Oxidative Medicine and Cellular Longevity ◽

10.1155/2018/3967213 ◽

2018 ◽

Vol 2018 ◽

pp. 1-16 ◽

Cited By ~ 1

Author(s):

Maria C. Guido ◽

Victor Debbas ◽

Vera M. Salemi ◽

Elaine R. Tavares ◽

Thayna Meirelles ◽

...

Keyword(s):

Mouse Model ◽

Marfan Syndrome ◽

Lipoic Acid ◽

Elastic Fiber ◽

Aortic Aneurysms ◽

Ros Generation ◽

Ros Production ◽

Aortic Dilation ◽

Advanced Stages ◽

Aortic Remodeling

Marfan syndrome (MFS) cardiovascular manifestations such as aortic aneurysms and cardiomyopathy carry substantial morbidity/mortality. We investigated the effects of lipoic acid, an antioxidant, on ROS production and aortic remodeling in a MFS mgΔloxPneo mouse model. MFS and WT (wild-type) 1-month-old mice were allocated to 3 groups: untreated, treated with losartan, and treated with lipoic acid. At 6 months old, echocardiography, ROS production, and morphological analysis of aortas were performed.

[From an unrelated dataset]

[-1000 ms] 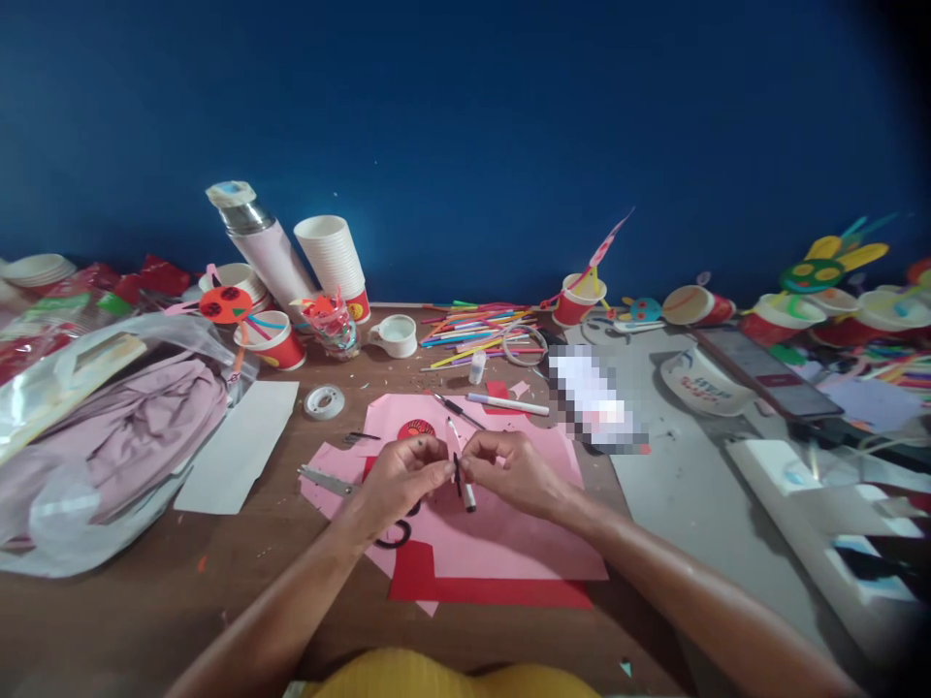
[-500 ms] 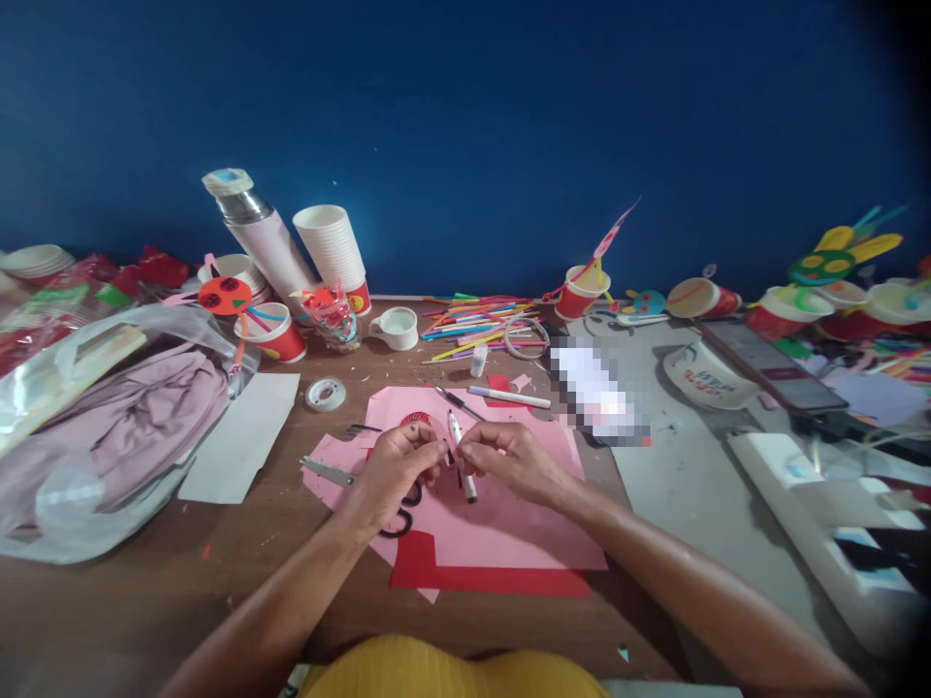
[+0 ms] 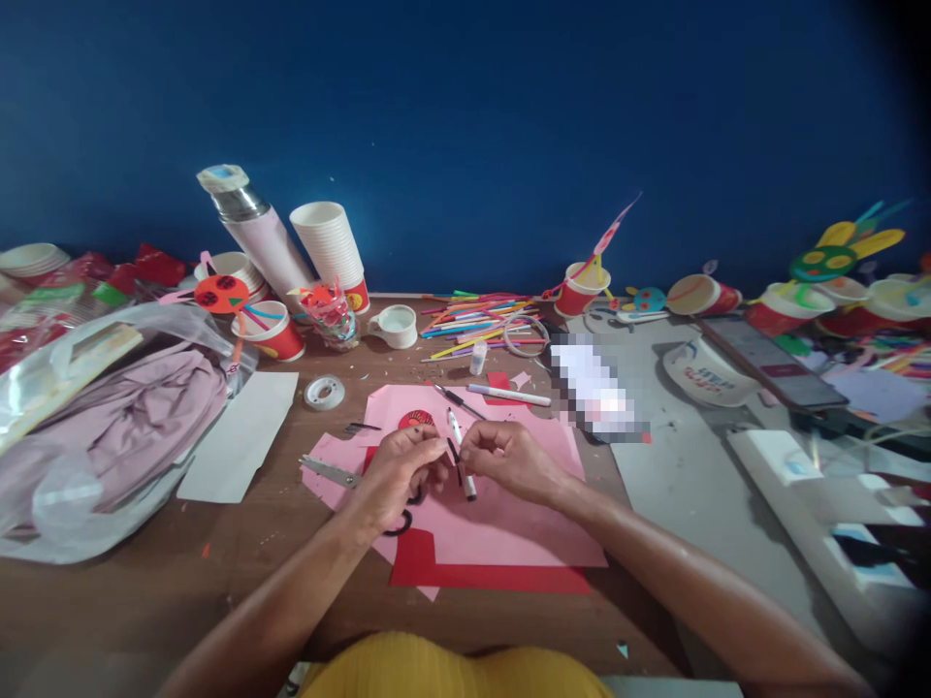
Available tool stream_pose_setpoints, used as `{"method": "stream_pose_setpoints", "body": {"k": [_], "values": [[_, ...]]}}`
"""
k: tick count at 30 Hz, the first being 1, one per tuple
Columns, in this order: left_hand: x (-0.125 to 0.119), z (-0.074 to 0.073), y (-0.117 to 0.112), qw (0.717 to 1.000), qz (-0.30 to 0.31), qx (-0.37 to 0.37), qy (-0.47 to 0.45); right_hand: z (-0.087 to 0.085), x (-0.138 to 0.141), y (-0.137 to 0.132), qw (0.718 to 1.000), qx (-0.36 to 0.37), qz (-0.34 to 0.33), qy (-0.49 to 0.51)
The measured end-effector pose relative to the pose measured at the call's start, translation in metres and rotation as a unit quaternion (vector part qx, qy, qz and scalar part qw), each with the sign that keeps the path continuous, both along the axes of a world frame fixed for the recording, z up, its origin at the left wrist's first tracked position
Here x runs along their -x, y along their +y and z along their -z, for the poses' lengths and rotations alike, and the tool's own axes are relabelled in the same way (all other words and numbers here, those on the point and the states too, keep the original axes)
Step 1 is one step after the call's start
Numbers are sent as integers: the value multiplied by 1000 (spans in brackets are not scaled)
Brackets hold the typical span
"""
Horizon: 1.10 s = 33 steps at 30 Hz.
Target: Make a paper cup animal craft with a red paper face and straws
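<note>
A person at a crowded craft table leans over a sheet of pink paper (image 3: 501,533) laid on red card (image 3: 487,579), a yellow top (image 3: 458,669) just showing at the near edge. The left hand (image 3: 399,475) is curled, its fingertips pinched on something too small to make out. The right hand (image 3: 509,462) curves inward, fingers closed beside a slim black-and-white marker (image 3: 465,482), which stands slightly tilted over the paper between the two hands (from this spot, it is impossible to tell which hand has hold of it). A white tip (image 3: 454,425) shows just above. Under the left hand lie the black finger loops of a pair of scissors (image 3: 329,472), blades pointing away to the left. Farther up the pink sheet are a red-and-black paper circle (image 3: 417,420), a craft knife (image 3: 458,400) and a white marker pen (image 3: 509,395). Beyond them sit a tape roll (image 3: 324,392), coloured straws (image 3: 480,330), stacked paper cups (image 3: 327,244) and a steel-topped flask (image 3: 251,233), all against a deep blue wall (image 3: 465,97)
</note>
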State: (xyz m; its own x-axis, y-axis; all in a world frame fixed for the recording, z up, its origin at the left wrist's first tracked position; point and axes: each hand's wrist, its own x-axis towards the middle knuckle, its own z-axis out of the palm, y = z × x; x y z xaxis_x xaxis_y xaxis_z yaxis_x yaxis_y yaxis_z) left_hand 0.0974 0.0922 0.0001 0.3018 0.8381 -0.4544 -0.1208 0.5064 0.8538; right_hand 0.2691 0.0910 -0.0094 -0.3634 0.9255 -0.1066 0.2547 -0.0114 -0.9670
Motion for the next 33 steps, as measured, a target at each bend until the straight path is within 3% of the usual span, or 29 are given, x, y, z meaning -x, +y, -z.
{"method": "stream_pose_setpoints", "body": {"k": [10, 17, 24, 29, 33], "values": [[0, 5, -3, 991, 24, -44, 123, -2, -2, -2, 994, -57, -2, -92], [-1, -1, -1, 990, 7, -58, 130, -1, -4, 2, 997, -44, 27, -62], [7, 4, 3, 992, -50, -48, 107, 1, -31, 46, 962, -139, 185, -147], [8, 7, 4, 993, -102, -62, 21, 8, -32, 80, 931, -198, 188, -244], [9, 7, 6, 990, -123, -70, -6, 14, -22, 96, 919, -198, 165, -299]]}}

Aortic ROS generation in 6-month-old MFS animals was higher at advanced stages of disease in MFS. An unprecedented finding in MFS mice analyzed by OCT was the occurrence of focal inhomogeneous regions in the aortic arch, either collagen-rich extremely thickened or collagen-poor hypotrophic regions. MFS animals treated with lipoic acid showed markedly reduced ROS production and lower ERK1/2 phosphorylation; meanwhile, aortic dilation and elastic fiber breakdown were unaltered. Of note, lipoic acid treatment associated with the absence of focal inhomogeneous regions in MFS animals. Losartan reduced aortic dilation and elastic fiber breakdown despite no change in ROS generation. In conclusion, oxidant generation by itself seems neutral with respect to aneurysm progression in MFS; however, lipoic acid-mediated reduction of inhomogeneous regions may potentially associate with less anisotropy and reduced chance of dissection/rupture.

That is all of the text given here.